_TASK_.
Your answer must hold only the lines below from the line containing "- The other" through the line containing "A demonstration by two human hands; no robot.", each reproduced exactly.

_DATA EXCERPT_.
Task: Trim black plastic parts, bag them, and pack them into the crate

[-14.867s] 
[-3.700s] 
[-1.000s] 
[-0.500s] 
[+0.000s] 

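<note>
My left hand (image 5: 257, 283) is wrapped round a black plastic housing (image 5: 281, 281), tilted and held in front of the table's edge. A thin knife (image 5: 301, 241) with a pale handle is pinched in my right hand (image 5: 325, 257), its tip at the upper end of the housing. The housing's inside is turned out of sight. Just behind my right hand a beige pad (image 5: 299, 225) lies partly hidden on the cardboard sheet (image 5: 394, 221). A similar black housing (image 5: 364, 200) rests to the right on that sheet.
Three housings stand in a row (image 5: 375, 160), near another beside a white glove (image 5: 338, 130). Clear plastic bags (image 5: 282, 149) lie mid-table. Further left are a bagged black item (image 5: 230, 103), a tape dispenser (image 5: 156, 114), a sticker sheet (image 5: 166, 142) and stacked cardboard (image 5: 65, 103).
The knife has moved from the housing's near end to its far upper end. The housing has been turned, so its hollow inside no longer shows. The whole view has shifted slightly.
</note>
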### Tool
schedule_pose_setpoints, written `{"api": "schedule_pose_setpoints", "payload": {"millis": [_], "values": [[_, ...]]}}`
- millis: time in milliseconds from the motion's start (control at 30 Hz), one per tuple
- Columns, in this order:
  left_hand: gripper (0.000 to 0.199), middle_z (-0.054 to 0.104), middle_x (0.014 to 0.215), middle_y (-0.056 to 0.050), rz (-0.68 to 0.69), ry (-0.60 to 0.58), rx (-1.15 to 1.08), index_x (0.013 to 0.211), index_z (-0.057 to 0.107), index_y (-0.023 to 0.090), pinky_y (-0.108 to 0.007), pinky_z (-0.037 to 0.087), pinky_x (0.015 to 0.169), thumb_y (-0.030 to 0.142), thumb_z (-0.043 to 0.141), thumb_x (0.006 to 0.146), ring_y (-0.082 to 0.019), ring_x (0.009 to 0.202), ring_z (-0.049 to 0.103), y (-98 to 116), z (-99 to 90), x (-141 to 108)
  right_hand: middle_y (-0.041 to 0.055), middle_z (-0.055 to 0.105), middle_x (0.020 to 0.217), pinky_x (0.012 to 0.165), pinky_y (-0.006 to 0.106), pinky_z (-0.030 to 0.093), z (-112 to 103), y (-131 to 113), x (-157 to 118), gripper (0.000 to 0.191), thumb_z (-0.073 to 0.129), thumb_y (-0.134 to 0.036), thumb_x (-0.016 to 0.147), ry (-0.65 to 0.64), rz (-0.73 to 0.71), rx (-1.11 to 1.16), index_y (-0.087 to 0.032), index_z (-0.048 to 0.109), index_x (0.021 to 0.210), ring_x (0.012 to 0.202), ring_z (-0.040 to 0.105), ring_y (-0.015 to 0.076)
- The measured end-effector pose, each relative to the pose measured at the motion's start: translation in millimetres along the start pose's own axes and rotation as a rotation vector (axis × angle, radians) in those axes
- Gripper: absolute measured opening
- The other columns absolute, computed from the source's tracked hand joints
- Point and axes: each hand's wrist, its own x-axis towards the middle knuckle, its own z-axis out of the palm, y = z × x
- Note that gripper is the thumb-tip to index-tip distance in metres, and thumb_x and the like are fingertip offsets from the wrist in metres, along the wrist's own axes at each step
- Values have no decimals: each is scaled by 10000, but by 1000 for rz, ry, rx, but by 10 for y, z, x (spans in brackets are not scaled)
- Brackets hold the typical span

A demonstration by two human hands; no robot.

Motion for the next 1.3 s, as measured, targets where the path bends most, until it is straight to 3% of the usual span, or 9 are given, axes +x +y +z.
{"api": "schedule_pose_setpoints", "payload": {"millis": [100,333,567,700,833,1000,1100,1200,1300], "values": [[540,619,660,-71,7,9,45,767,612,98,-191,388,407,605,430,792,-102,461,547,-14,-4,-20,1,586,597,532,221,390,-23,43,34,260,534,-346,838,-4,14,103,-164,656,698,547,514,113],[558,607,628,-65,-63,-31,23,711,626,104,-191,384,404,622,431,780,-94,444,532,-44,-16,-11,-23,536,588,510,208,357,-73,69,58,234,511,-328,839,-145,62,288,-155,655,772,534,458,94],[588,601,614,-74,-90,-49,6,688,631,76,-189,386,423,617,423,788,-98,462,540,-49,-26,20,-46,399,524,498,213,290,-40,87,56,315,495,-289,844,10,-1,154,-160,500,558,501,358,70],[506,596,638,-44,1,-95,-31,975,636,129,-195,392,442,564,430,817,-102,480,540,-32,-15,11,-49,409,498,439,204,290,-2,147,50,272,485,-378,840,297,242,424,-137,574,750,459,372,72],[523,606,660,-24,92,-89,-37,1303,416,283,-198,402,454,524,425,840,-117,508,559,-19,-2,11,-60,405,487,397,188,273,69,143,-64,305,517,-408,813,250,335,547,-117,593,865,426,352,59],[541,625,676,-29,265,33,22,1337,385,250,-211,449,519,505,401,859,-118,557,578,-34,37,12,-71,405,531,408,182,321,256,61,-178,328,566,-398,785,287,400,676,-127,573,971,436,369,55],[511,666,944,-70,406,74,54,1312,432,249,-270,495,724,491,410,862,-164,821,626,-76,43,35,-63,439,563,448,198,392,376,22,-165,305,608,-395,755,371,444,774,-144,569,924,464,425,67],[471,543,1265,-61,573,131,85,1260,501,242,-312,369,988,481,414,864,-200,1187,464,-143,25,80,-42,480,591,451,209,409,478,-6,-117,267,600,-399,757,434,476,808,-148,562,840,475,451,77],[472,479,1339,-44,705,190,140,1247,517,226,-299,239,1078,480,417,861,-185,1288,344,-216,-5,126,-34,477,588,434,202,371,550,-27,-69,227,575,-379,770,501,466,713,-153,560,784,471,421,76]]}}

_EXERCISE SOLUTION_.
- The other columns absolute, computed from the source's tracked hand joints
- Point and axes: each hand's wrist, its own x-axis towards the middle knuckle, its own z-axis out of the palm, y = z × x
- Note that gripper is the thumb-tip to index-tip distance in metres, and thumb_x and the like are fingertip offsets from the wrist in metres, along the wrist's own axes at each step
- Values have no decimals: each is scaled by 10000, but by 1000 for rz, ry, rx, but by 10 for y, z, x (spans in brackets are not scaled)
- Brackets hold the typical span

A demonstration by two human hands; no robot.

Nothing else is needed for this exercise.